8.bölüm

491 25 0
                                    

Aklıma takılan şeyle birlikte doğruldum. Gökay horlaya horlaya uyuyordu. Karşılıklı kanepelerde yatıyorduk.
Sehpanın üstündeki telefonuna uzandım. Şarjı az kalmıştı ve ekranı fazlasıyla karanlıktı. Mesaj kutusuna baktığımda son on mesaj kart iptalleriyle ilgiliydi. Amcam tüm kartlarını iptal ettirmişti. Telefonum açıldığında benim de göreceğim manzara büyük ihtimalle buydu.

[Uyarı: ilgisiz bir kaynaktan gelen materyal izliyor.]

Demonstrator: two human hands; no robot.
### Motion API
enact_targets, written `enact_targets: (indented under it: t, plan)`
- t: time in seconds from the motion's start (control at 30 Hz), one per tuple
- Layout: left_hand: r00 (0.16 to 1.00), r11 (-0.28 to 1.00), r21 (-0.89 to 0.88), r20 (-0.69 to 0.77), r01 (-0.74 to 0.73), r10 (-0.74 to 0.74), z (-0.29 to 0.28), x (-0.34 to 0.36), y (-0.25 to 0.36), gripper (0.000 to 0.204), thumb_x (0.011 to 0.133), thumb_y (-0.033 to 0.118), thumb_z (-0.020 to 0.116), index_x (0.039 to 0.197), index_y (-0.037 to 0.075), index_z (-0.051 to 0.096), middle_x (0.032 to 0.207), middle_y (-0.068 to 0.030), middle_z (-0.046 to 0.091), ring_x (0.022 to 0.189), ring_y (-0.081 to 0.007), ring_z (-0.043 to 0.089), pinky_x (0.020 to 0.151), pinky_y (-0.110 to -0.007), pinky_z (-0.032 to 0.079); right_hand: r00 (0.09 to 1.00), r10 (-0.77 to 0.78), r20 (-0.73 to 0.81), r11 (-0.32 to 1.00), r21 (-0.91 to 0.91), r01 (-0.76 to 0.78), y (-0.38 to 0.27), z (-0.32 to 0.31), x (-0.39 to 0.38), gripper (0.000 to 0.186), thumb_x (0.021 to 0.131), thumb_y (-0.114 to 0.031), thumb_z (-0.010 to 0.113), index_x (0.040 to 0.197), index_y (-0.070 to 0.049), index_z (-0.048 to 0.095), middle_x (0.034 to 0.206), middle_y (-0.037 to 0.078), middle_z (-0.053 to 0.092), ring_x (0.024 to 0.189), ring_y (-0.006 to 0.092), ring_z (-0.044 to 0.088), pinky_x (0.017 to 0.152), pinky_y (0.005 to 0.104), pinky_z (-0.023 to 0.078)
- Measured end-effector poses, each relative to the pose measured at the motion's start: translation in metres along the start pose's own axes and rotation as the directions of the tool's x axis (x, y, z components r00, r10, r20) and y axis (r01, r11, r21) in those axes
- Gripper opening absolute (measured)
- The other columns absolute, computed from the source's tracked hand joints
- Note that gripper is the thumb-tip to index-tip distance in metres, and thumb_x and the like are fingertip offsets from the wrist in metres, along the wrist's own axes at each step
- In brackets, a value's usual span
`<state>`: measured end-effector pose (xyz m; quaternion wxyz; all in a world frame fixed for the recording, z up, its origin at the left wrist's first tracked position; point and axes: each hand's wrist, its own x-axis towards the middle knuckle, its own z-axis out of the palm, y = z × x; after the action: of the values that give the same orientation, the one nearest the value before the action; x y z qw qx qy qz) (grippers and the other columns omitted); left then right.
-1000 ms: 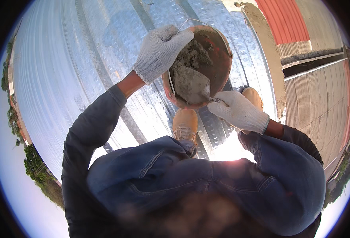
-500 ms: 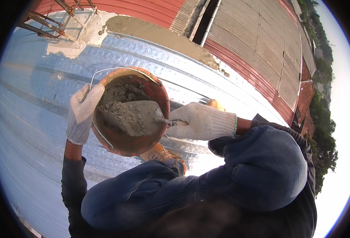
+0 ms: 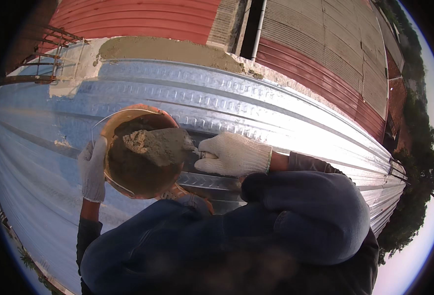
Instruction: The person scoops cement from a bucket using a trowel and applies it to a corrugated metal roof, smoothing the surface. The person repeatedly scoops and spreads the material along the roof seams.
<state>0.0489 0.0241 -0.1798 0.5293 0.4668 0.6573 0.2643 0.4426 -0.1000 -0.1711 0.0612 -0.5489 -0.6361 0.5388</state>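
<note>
My left hand, in a white knit glove, grips the left rim of an orange bucket. The bucket has a thin wire handle and holds wet grey mortar. My right hand, gloved the same way, is closed round the handle of a trowel. The blade lies over the bucket's mouth, its heel at the right rim, and carries a heap of mortar. Most of the trowel's handle is hidden in my fingers.
Ridged shiny metal roofing spreads around me. Along its far edge runs a strip of wet mortar. Rusty rebar sticks out at the far left. Beyond are red roof sheets. My bent knees are close below my hands.
The view has shifted, with bucket and hands now farther left in the picture. Relative to the bucket, the loaded trowel has moved slightly right, its heel now reaching the rim.
</note>
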Motion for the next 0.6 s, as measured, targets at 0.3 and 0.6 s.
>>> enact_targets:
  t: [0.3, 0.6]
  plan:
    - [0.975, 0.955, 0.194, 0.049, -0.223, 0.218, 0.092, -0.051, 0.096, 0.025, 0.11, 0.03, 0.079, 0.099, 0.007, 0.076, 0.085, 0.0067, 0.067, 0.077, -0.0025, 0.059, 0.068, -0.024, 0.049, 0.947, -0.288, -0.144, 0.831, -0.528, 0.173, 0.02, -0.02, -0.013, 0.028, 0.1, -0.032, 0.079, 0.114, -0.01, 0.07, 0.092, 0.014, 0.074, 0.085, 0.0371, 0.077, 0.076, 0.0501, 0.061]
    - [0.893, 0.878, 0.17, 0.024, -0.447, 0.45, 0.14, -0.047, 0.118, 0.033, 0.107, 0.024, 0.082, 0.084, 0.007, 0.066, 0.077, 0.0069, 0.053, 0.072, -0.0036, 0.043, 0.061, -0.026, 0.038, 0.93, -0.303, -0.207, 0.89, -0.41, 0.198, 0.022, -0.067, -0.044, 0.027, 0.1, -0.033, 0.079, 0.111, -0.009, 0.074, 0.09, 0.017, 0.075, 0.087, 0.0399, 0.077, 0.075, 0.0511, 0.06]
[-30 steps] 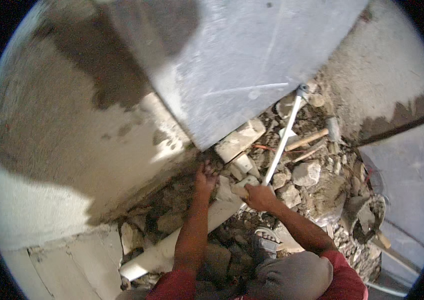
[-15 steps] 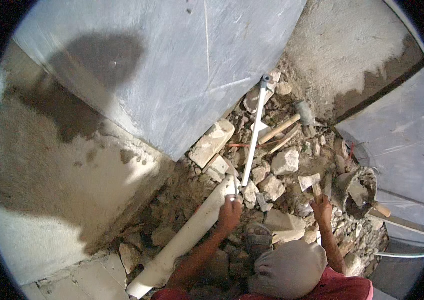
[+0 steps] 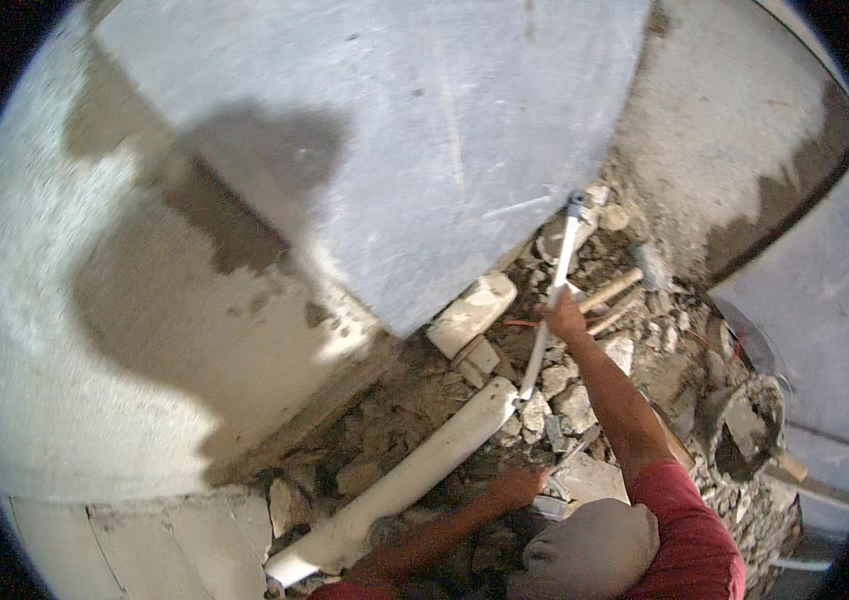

Ne yapacağımızı hiç düşünmemişlerdi.
Nereye gideceğimizi?
Ne yiyip ne içeceğimizi?
Çocuklarını bu kadar kolay silmeleri...

Gökay'ın telefonunu bırakıp derin bir iç çektim.
Asıl önemli olan şimdi ne yapacağız?
Nerede kalacağız?

Saçlarımı karıştırarak ayağa kalktım. Koridora çıktığımda kapı açılma sesi duydum.
Arel'in kapısı...

Arel kafasını kaldırdığında el salladım.
"Oh, sen de mi bu saatte uyandın?"
"Öyle de denebilir."
Hiç uyumadım.
Tuvaletin kapısını işaret etti.
"Önce sen gir."
"Tamam."
Hızlıca tuvalete girip yapmam gerekeni yaptıktan sonra ellerimi yıkadım. El havlusu olmadığı için ellerimi yüzüme, boynuma sürdüm.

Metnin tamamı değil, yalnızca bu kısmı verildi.